L_Number (list) – Landscape numbers that user wants to use in feature matrix generation. If this parameter is not specified, algorithm will generate feature matrix using first landscapes.
- Returns:
feature_PS – Nx6 matrix that includes the features for each persistence diagram, where N is the number of persistence landscape sets.
- Return type:
ndarray
Example:
>>> from teaspoon.MakeData.PointCloud import testSetManifolds
>>> from teaspoon.ML import feature_functions as fF
>>> import numpy as np
>>> # generate persistence diagrams
>>> df = testSetManifolds(numDgms=1, numPts=100)
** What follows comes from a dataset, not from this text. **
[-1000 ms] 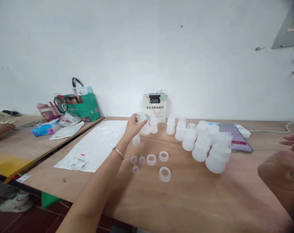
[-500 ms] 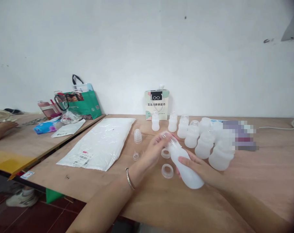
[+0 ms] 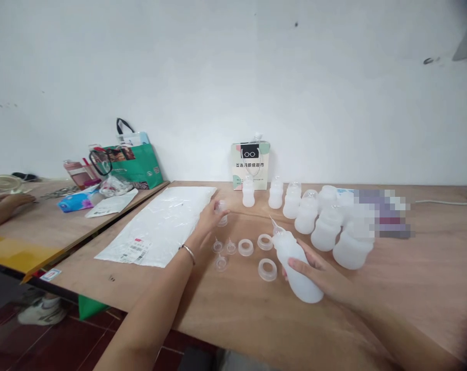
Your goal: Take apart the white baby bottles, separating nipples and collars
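While the right hand (image 3: 314, 267) grips a tilted bottle (image 3: 301, 282) at lower right of centre, the left hand (image 3: 209, 217), well apart, is curled around a clear cap (image 3: 220, 205) near centre, suggesting a cap-handling step whose next move likely calls for a steady bottle.

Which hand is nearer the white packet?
Left. The left hand is by the right edge of the packet; the right hand is farther off to the right, gripping a bottle.
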The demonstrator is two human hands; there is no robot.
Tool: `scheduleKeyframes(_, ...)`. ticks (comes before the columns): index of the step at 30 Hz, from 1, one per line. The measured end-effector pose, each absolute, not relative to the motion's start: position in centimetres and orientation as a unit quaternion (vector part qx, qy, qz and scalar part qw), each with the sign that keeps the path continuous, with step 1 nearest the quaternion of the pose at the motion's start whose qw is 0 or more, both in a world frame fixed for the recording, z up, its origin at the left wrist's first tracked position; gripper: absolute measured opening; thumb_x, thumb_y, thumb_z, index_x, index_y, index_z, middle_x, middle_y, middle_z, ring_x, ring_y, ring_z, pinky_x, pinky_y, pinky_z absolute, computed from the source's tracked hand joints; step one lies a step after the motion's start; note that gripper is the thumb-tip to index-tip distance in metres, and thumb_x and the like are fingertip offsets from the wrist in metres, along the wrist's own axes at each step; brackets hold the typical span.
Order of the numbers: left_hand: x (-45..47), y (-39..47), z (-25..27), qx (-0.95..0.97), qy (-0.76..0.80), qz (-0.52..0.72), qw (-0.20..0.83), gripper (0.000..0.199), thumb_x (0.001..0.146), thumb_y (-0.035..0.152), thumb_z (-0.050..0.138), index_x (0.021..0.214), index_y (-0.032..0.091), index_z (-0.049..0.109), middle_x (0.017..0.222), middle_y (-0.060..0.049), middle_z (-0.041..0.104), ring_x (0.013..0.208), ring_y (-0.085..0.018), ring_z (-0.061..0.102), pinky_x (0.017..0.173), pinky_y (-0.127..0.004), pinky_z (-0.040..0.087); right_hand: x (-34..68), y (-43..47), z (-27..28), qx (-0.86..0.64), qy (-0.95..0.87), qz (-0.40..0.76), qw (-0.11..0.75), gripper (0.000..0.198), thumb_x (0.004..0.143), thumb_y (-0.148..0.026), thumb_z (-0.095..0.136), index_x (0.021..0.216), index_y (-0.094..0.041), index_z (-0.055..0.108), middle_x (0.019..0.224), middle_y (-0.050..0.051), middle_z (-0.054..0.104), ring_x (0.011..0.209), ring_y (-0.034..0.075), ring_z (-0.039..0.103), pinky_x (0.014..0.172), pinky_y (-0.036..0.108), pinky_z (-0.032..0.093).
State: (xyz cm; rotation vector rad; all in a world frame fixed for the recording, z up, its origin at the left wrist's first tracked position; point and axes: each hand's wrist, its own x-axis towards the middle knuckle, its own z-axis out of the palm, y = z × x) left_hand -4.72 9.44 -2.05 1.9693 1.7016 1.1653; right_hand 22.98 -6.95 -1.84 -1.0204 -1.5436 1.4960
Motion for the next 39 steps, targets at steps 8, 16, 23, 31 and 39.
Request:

>>> Diagrams_H1 = df['Dgm1'].sort_index().values
>>> # compute persistence landscapes
>>> PerLand = np.ndarray(shape=(6), dtype=object)
>>> for i in range(0, 6):
>>> Land = fF.PLandscape(Diagrams_H1[i])
>>> PerLand[i] = Land.AllPL
>>> # choose landscape number for which feature matrix will be computed
>>> L_number = [2]
>>> # compute feature matrix
>>> feature_PS = fF.F_PSignature(PerLand, L_number)
2.2.2.6. Kernel Method
- teaspoon.ML.feature_functions.KernelMethod(perDgm1, perDgm2, sigma)[source]
This function computes the kernel for given two persistence diagram based on the formula provided in Ref. [9]. There are three inputs and these are two persistence diagrams and the kernel scale sigma.
- Parameters:
perDgm1 (ndarray) – Object array that includes first persistence diagram set.
perDgm2 (ndarray) – Object array that includes second persistence diagram set.
sigma (float) – Kernel scale.
- Returns:
Kernel – The kernel value for given two persistence diagrams.
- Return type:
float
Example:
>>> from teaspoon.MakeData.PointCloud import testSetManifolds
>>> from teaspoon.ML import feature_functions as fF
>>> # generate persistence diagrams
>>> df = testSetManifolds(numDgms=1, numPts=100)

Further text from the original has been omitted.